§ Exercise brief
Among the lines below, restate word for word only those from the line with "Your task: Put" through the line with "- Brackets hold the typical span", with both end lines kept.

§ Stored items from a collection
========
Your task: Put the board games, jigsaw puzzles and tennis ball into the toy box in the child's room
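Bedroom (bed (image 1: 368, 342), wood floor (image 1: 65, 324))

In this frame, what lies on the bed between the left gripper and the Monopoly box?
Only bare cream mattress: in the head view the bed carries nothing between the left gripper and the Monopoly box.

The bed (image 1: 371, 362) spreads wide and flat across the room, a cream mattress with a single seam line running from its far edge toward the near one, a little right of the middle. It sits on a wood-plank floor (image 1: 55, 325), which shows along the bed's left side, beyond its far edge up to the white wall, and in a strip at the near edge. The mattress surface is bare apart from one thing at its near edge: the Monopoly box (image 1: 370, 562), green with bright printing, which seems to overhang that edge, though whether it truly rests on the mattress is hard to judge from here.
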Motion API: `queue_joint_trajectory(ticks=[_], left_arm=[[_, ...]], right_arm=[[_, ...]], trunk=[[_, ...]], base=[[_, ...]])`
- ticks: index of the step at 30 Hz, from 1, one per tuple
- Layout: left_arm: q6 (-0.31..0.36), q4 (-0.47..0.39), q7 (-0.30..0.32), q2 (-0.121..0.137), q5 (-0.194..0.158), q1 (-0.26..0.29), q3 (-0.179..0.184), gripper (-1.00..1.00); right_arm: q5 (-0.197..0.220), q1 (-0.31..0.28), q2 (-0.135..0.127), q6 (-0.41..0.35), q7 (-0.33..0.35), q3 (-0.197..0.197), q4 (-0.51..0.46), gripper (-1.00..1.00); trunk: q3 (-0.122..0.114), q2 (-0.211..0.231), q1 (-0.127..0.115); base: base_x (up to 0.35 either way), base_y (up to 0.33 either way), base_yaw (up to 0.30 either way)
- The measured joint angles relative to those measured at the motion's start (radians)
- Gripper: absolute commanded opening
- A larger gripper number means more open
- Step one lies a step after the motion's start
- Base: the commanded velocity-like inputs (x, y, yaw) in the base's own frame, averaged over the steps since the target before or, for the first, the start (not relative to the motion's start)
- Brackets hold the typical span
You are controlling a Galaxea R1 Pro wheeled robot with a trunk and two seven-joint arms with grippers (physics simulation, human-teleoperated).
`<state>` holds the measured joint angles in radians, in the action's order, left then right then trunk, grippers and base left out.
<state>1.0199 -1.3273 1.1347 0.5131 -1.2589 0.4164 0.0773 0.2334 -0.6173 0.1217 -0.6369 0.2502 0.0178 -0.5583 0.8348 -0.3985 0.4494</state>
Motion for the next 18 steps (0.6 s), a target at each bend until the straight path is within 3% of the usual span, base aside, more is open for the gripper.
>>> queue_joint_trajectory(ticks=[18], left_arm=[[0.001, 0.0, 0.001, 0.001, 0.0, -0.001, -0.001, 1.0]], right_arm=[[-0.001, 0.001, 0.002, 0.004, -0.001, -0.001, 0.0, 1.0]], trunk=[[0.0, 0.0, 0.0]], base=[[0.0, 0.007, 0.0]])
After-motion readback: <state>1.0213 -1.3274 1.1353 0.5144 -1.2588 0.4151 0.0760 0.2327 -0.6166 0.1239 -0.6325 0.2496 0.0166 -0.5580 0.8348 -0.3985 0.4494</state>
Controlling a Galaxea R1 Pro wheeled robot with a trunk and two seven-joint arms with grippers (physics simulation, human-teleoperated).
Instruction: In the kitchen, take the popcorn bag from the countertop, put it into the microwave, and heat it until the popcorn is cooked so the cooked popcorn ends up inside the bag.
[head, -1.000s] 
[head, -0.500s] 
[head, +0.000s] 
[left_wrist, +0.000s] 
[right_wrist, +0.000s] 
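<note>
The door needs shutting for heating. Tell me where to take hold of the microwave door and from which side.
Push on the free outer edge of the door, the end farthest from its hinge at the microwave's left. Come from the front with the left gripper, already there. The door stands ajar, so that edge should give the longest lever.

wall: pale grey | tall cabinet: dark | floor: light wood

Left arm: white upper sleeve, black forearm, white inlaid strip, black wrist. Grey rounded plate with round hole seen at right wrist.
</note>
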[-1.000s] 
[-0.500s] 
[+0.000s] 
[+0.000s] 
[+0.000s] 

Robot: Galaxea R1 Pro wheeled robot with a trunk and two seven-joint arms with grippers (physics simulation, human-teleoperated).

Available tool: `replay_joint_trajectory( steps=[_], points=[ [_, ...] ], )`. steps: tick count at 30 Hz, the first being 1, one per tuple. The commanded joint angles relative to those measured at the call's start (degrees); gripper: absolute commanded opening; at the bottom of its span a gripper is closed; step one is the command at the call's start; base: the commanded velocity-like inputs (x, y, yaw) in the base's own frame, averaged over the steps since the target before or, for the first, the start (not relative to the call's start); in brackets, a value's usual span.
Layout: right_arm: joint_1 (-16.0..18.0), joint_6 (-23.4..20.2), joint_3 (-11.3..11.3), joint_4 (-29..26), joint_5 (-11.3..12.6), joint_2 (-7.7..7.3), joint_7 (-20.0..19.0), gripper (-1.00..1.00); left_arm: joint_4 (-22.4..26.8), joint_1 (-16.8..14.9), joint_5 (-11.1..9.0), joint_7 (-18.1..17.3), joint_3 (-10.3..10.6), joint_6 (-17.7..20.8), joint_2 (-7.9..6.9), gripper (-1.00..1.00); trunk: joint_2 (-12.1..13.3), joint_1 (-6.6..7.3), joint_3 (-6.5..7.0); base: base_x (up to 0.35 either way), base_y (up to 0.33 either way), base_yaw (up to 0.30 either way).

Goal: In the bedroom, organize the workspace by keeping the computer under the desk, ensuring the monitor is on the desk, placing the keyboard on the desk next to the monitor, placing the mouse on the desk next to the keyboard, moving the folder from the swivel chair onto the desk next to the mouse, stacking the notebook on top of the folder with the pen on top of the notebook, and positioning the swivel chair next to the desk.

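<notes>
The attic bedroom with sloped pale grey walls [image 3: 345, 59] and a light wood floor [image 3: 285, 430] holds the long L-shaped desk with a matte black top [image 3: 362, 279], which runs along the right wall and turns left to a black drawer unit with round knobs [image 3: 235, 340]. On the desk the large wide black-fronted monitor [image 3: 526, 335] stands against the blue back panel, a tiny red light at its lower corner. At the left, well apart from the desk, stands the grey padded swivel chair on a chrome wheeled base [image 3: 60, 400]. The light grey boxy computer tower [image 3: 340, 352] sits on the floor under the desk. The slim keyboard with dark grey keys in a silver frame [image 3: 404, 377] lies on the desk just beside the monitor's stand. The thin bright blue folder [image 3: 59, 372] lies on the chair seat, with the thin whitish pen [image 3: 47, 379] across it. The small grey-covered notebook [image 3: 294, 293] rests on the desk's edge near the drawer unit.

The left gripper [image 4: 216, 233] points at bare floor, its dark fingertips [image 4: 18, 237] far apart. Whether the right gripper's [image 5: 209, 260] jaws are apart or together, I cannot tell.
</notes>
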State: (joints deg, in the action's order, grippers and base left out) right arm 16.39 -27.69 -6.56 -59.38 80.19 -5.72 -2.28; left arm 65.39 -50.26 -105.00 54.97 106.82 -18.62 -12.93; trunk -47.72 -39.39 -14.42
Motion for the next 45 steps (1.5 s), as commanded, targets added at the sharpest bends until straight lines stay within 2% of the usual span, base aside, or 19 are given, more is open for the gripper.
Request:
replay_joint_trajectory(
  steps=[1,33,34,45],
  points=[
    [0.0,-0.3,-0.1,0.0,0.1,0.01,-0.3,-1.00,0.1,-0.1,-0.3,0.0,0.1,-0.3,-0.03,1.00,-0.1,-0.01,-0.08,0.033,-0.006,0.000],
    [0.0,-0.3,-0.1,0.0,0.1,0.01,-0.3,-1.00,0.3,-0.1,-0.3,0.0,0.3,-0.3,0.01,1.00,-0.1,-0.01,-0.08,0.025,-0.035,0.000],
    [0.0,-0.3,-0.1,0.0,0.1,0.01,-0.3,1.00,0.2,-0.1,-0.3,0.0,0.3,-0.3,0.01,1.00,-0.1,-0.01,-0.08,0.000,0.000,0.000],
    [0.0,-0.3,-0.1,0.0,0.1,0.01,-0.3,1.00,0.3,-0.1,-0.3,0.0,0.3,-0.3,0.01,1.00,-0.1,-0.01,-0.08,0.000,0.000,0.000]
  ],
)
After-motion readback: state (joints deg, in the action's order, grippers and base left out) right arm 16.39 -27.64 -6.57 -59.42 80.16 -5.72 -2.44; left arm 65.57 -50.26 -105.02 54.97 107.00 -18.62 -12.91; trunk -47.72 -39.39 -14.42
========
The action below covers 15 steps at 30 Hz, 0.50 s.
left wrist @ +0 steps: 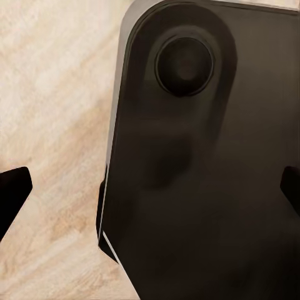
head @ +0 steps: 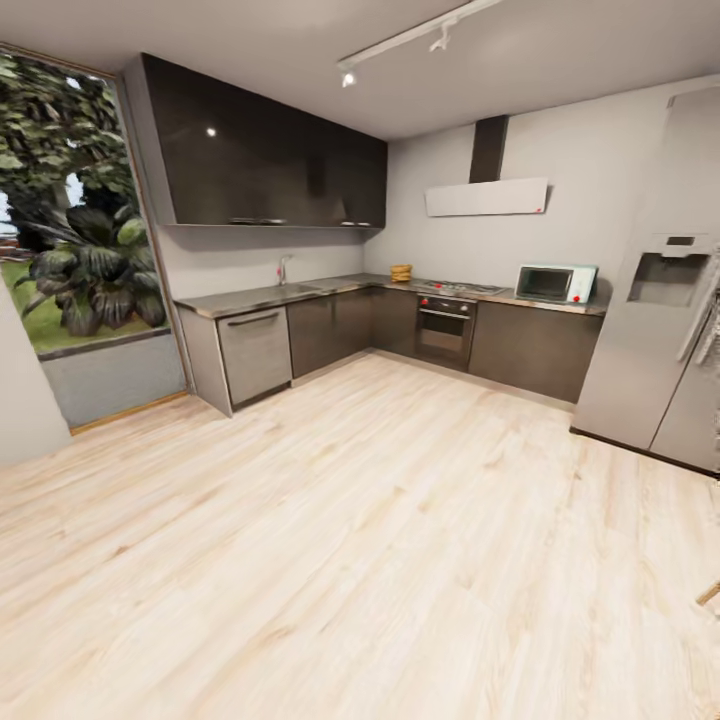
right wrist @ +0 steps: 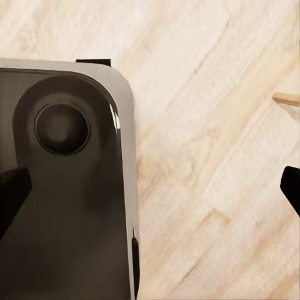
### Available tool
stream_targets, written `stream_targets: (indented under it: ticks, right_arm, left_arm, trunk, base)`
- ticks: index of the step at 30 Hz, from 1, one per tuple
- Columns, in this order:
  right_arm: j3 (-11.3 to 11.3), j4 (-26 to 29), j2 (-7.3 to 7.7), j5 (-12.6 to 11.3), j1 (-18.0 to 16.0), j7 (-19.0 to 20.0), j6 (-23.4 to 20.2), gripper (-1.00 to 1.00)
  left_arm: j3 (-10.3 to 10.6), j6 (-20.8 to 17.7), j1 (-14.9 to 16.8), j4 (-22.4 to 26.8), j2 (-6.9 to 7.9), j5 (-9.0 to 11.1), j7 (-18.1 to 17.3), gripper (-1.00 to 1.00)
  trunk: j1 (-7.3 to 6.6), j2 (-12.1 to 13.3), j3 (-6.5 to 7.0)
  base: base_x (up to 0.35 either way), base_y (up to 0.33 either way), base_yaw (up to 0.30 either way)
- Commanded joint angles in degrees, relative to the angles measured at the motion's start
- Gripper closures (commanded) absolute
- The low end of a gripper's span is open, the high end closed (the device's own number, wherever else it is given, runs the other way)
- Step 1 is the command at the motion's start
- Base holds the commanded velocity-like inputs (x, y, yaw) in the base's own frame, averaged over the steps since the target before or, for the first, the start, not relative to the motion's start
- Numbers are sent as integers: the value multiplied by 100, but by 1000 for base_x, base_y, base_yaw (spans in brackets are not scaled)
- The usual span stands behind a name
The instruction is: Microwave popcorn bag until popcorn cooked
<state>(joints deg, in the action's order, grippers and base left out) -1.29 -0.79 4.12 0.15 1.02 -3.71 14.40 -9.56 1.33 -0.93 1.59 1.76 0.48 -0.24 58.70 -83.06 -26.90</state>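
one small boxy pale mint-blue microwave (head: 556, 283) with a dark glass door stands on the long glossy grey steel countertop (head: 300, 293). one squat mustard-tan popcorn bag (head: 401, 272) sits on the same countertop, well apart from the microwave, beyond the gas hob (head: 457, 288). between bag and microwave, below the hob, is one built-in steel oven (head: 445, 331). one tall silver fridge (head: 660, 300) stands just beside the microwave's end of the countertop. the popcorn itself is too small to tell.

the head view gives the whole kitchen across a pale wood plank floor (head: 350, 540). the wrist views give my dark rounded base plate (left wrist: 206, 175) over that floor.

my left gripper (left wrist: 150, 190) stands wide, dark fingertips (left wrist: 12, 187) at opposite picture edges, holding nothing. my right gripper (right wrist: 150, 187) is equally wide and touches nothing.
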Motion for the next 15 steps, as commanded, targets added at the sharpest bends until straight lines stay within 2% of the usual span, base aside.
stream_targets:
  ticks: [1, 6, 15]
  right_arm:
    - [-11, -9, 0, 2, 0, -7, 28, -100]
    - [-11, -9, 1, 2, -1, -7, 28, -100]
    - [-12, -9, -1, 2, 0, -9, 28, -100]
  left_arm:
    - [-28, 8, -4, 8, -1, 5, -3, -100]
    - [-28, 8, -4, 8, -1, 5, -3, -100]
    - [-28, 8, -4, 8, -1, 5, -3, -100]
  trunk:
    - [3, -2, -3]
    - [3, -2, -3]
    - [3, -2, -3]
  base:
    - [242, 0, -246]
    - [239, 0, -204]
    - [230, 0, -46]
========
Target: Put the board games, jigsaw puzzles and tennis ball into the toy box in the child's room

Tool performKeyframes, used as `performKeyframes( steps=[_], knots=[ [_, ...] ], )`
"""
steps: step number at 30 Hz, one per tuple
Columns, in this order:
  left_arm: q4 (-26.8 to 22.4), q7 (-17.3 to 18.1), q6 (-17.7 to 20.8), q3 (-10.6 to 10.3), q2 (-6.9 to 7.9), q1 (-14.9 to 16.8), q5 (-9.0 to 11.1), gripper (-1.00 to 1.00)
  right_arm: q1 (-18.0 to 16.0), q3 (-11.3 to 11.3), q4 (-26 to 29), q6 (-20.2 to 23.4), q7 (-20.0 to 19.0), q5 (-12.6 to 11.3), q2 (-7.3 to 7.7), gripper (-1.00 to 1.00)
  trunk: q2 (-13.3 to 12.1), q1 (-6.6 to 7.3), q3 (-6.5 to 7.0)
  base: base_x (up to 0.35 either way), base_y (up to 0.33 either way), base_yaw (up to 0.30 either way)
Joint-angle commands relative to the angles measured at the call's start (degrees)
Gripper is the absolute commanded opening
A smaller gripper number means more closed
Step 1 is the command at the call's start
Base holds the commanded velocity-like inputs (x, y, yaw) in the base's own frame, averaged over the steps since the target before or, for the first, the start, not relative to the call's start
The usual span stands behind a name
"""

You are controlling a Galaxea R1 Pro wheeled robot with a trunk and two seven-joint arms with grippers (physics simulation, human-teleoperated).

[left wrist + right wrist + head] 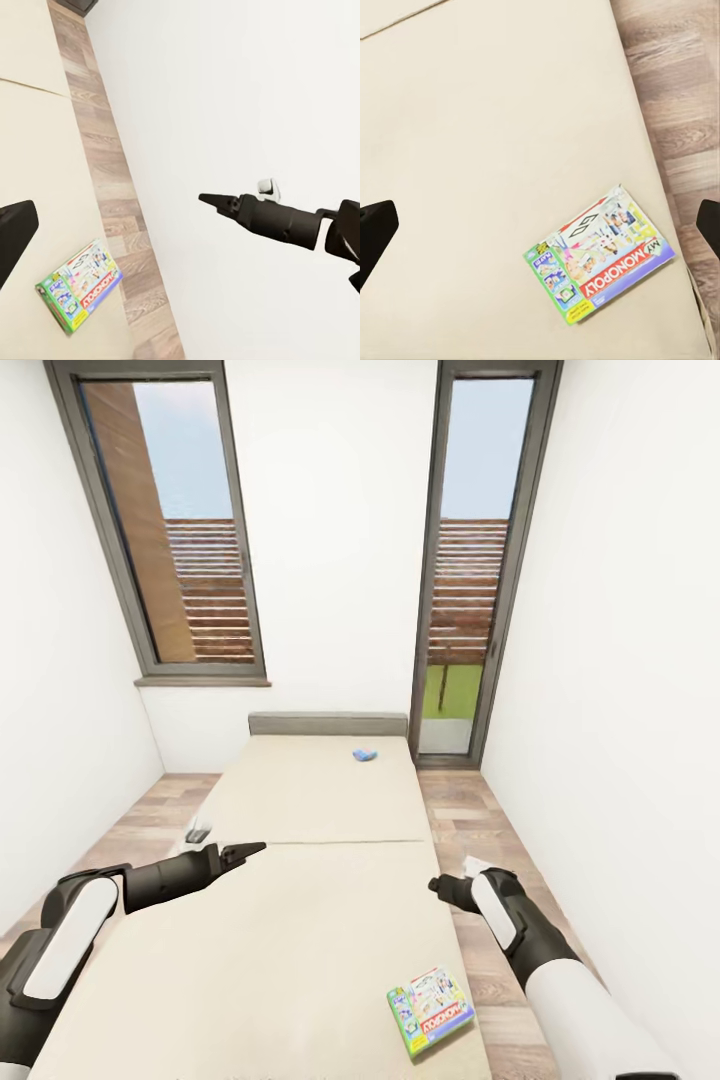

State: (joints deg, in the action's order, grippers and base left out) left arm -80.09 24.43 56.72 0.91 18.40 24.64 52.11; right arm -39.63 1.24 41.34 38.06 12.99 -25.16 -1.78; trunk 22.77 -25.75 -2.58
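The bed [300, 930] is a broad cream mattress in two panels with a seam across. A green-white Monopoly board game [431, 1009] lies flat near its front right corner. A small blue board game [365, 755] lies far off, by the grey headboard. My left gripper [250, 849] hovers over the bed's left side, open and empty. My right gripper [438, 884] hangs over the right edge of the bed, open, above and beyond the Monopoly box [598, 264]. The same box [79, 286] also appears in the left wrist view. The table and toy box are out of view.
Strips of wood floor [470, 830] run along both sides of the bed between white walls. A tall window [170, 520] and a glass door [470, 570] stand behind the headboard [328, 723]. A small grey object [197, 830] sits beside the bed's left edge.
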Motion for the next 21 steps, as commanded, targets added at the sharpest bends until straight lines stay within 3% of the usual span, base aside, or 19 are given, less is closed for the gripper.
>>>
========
§ Completed exercise
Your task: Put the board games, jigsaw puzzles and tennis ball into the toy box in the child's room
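Bedroom (bed (image 1: 368, 342), wood floor (image 1: 65, 324))

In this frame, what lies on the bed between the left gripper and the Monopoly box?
Only bare cream mattress: in the head view the bed carries nothing between the left gripper and the Monopoly box.

The bed (image 1: 371, 362) spreads wide and flat across the room, a cream mattress with a single seam line running from its far edge toward the near one, a little right of the middle. It sits on a wood-plank floor (image 1: 55, 325), which shows along the bed's left side, beyond its far edge up to the white wall, and in a strip at the near edge. The mattress surface is bare apart from one thing at its near edge: the Monopoly box (image 1: 370, 562), green with bright printing, which seems to overhang that edge, though whether it truly rests on the mattress is hard to judge from here.
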Motion API: `queue_joint_trajectory(ticks=[_], left_arm=[[_, ...]], right_arm=[[_, ...]], trunk=[[_, ...]], base=[[_, ...]])`
- ticks: index of the step at 30 Hz, from 1, one per tuple
- Layout: left_arm: q6 (-0.31..0.36), q4 (-0.47..0.39), q7 (-0.30..0.32), q2 (-0.121..0.137), q5 (-0.194..0.158), q1 (-0.26..0.29), q3 (-0.179..0.184), gripper (-1.00..1.00); right_arm: q5 (-0.197..0.220), q1 (-0.31..0.28), q2 (-0.135..0.127), q6 (-0.41..0.35), q7 (-0.33..0.35), q3 (-0.197..0.197), q4 (-0.51..0.46), gripper (-1.00..1.00); trunk: q3 (-0.122..0.114), q2 (-0.211..0.231), q1 (-0.127..0.115); base: base_x (up to 0.35 either way), base_y (up to 0.33 either way), base_yaw (up to 0.30 either way)
- The measured joint angles relative to those measured at the motion's start (radians)
- Gripper: absolute commanded opening
- A larger gripper number means more open
- Step one lies a step after the motion's start
- Base: the commanded velocity-like inputs (x, y, yaw) in the base's own frame, averaged over the steps since the target before or, for the first, the start (not relative to the motion's start)
- Brackets hold the typical span

The answer given here is complete.